__What the exercise asks__
Type again, exactly, the lines below from the start through the line that includes "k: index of".

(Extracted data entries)
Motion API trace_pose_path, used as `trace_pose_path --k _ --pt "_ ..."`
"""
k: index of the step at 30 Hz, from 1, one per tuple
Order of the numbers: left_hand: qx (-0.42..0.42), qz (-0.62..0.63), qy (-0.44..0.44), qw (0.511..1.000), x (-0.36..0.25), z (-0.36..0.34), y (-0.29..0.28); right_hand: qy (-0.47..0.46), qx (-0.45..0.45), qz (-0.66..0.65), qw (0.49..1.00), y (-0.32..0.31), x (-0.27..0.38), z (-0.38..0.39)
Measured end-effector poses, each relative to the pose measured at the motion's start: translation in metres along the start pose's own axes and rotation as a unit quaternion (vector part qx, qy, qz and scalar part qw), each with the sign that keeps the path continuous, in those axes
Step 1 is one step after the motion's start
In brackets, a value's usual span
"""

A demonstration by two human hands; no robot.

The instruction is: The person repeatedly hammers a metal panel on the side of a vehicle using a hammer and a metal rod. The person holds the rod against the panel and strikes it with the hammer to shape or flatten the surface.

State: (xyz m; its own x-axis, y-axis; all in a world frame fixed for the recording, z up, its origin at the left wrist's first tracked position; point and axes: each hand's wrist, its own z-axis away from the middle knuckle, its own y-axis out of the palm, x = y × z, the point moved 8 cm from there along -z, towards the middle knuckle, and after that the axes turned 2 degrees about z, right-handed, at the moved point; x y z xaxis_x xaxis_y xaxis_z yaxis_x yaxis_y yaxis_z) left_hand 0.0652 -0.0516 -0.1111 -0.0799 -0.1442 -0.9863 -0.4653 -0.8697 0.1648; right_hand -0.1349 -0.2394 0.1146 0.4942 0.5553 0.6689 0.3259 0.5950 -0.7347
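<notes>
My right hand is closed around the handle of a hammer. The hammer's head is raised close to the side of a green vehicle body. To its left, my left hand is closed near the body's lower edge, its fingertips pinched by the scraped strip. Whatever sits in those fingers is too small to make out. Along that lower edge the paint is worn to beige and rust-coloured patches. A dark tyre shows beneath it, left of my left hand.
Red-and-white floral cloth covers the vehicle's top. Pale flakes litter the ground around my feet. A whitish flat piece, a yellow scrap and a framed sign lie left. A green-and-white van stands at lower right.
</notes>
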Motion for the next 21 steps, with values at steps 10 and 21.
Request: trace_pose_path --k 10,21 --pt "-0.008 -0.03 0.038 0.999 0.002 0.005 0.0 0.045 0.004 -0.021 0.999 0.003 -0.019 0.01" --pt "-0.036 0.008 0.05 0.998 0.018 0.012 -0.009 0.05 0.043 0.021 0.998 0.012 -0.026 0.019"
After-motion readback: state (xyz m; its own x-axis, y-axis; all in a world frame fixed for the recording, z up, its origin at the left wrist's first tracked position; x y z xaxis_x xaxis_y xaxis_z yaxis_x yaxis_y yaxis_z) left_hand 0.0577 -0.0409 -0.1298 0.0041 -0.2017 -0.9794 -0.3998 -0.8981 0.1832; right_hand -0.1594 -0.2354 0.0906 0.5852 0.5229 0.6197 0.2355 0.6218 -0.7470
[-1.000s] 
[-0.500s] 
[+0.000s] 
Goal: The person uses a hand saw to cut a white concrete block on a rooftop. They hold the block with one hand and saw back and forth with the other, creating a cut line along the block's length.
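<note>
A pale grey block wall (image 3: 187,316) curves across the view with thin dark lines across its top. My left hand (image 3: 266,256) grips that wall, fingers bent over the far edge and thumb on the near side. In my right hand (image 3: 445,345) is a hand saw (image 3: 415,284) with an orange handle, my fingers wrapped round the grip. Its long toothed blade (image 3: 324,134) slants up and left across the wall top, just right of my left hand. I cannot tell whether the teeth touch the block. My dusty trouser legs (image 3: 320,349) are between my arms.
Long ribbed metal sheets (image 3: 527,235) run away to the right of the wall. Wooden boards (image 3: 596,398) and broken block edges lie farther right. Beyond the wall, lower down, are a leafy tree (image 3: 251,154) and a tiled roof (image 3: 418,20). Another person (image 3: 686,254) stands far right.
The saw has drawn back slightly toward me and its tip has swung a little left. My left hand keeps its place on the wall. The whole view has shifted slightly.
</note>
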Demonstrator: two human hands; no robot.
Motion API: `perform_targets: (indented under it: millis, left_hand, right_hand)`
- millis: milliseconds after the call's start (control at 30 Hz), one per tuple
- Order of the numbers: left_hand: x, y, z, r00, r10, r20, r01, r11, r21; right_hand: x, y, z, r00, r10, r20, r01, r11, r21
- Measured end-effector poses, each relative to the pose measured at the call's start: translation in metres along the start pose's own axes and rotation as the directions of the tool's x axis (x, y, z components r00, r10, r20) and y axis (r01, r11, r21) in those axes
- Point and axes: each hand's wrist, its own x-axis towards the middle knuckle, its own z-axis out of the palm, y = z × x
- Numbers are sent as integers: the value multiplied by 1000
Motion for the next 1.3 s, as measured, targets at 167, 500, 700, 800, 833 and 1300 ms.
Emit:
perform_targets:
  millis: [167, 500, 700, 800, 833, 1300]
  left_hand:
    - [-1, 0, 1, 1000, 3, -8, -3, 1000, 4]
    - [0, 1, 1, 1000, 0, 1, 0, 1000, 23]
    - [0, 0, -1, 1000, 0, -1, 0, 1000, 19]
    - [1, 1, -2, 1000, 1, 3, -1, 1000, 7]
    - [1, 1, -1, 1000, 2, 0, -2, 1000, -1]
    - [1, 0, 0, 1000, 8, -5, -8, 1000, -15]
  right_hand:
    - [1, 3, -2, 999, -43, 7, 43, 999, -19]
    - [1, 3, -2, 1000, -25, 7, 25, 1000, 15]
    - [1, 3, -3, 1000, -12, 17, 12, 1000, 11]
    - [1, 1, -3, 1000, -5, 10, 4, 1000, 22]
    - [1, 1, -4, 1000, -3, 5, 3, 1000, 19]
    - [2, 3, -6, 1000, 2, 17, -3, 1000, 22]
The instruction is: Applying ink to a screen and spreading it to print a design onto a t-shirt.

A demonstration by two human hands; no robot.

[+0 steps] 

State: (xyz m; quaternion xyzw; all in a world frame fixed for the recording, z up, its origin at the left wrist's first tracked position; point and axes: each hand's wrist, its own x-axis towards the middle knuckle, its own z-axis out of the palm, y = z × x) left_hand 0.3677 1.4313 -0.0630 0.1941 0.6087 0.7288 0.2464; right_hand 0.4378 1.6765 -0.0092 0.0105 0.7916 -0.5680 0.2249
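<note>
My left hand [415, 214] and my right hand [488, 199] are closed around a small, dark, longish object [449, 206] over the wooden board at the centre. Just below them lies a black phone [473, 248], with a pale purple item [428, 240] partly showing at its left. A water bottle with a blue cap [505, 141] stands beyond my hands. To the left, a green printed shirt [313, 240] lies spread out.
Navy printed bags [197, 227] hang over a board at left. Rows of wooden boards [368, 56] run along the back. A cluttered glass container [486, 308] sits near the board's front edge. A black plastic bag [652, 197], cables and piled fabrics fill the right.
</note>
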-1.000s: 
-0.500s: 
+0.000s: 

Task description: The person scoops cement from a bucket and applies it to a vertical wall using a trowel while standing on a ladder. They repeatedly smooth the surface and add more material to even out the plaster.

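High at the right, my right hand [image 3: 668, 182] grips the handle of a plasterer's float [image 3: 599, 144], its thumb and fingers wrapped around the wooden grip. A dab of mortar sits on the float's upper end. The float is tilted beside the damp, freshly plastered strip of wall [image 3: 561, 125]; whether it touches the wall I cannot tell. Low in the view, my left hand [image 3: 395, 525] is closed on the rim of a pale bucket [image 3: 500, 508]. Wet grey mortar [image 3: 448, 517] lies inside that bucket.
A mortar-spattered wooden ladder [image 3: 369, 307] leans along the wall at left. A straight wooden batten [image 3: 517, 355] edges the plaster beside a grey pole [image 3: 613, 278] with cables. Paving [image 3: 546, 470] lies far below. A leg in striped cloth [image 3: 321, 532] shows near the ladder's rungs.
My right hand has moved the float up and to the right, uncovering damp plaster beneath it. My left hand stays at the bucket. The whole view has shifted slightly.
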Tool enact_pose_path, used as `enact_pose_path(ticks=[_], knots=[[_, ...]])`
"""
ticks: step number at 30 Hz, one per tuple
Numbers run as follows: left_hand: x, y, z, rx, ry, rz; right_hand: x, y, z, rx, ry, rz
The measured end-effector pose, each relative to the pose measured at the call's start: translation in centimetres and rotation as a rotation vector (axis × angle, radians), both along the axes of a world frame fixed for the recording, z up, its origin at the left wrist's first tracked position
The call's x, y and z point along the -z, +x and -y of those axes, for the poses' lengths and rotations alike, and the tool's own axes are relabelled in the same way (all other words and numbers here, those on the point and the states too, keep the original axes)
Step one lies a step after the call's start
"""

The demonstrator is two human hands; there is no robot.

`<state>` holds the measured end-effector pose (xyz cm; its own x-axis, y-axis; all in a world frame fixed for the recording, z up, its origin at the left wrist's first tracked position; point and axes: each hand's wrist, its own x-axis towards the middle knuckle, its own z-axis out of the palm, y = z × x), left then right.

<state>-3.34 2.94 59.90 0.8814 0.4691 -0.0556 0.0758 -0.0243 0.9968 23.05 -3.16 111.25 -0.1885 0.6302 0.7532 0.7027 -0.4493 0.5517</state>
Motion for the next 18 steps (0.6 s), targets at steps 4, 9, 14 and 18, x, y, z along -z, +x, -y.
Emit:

__Written answer__
Motion API trace_pose_path, used as `trace_pose_path --k _ --pt "_ ..."`
"""
k: index of the step at 30 Hz, from 1, one per tuple

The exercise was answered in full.